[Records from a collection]
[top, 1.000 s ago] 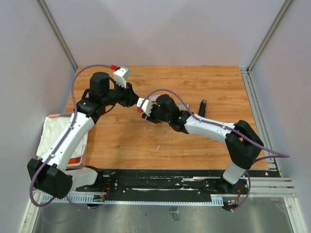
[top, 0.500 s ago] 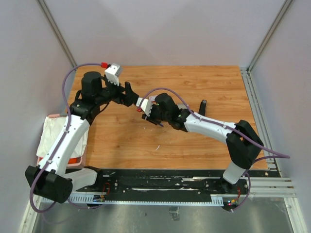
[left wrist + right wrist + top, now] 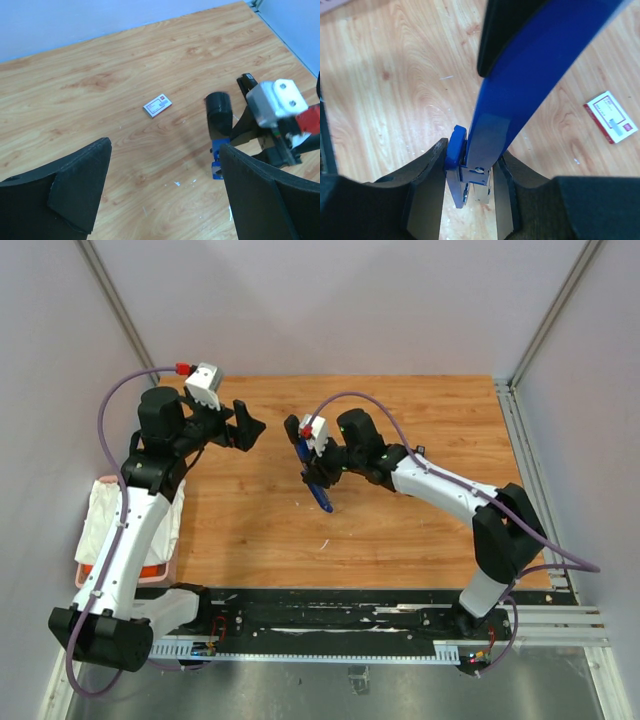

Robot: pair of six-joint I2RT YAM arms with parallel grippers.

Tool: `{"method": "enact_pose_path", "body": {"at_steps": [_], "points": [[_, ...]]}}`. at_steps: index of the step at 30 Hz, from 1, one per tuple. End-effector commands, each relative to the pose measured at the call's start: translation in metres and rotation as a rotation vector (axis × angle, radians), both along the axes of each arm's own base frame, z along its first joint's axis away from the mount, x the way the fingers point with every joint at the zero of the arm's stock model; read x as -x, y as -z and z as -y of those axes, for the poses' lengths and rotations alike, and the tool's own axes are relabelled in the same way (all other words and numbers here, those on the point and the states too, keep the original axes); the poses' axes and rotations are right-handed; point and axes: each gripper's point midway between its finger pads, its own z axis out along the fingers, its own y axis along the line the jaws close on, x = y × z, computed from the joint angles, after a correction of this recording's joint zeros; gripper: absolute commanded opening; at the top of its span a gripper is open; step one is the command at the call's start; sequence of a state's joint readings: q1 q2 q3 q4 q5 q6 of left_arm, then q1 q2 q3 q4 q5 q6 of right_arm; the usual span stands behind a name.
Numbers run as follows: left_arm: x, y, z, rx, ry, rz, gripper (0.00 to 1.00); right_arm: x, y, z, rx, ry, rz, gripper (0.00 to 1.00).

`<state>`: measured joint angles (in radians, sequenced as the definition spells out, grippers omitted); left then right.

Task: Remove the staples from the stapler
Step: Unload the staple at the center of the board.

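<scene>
My right gripper [image 3: 317, 478] is shut on the blue stapler [image 3: 322, 498] and holds it above the middle of the wooden table. In the right wrist view its fingers [image 3: 426, 192] clamp the stapler [image 3: 520, 95] near the hinge. The blue top arm is swung up there and the bare metal magazine [image 3: 487, 182] shows between the jaws. No bar of staples shows plainly; only a thin pale sliver [image 3: 446, 77] and specks lie on the wood. My left gripper [image 3: 247, 426] stands wide open to the left of the stapler, holding nothing. The stapler's blue end [image 3: 216, 159] shows in its view.
A small red-and-white flat box [image 3: 157, 105] lies on the wood beyond the stapler. A small black object [image 3: 246, 81] lies behind the right arm. A pink tray [image 3: 158, 571] with a white cloth [image 3: 105, 515] sits off the table's left edge. Grey walls enclose three sides.
My left gripper has opened wide and drawn back to the left, away from the stapler. My right gripper has turned with the stapler, so its blue body now shows from above.
</scene>
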<state>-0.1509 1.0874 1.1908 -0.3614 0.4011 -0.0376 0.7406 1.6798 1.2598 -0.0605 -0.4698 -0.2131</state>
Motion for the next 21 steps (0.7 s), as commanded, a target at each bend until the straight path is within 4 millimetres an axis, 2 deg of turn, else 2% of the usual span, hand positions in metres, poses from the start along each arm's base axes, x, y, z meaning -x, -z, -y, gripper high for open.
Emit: {"method": "enact_pose_path", "body": {"at_steps": [1, 8, 21], "points": [[-0.005, -0.007, -0.008, -0.020, -0.017, 0.038, 0.98, 0.007, -0.028, -0.008, -0.186, -0.040, -0.169, 0.25], [-0.005, 0.000, -0.010, -0.050, -0.009, 0.041, 0.98, -0.002, -0.016, -0.003, -0.270, -0.015, -0.343, 0.25], [-0.003, 0.010, -0.009, -0.049, 0.006, 0.039, 0.98, -0.007, 0.008, -0.005, -0.253, 0.010, -0.414, 0.26]]}}
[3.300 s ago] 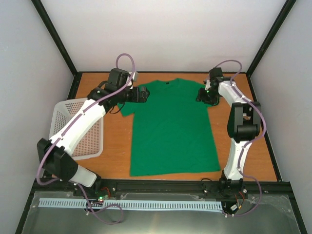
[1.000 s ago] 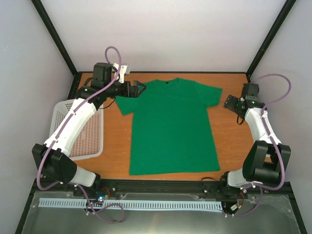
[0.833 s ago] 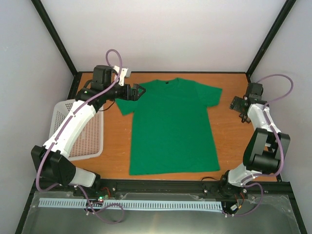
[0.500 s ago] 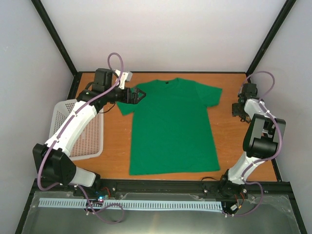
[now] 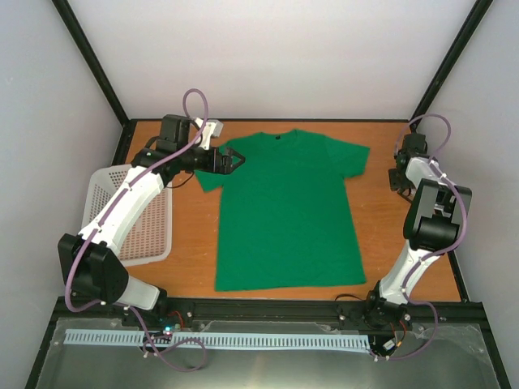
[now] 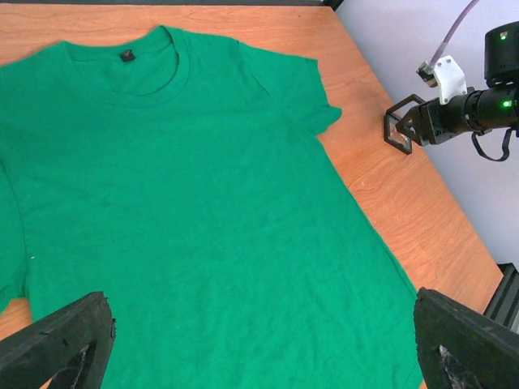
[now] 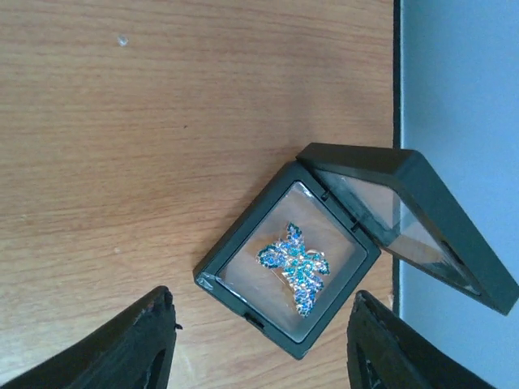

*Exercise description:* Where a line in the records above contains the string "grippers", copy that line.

*Exercise answer:*
Robot: pair of six-joint I2RT YAM arms with parallel grippers.
`<state>`: measured joint angles (in radians, sequenced as the definition spells out, grippers omitted); left then right.

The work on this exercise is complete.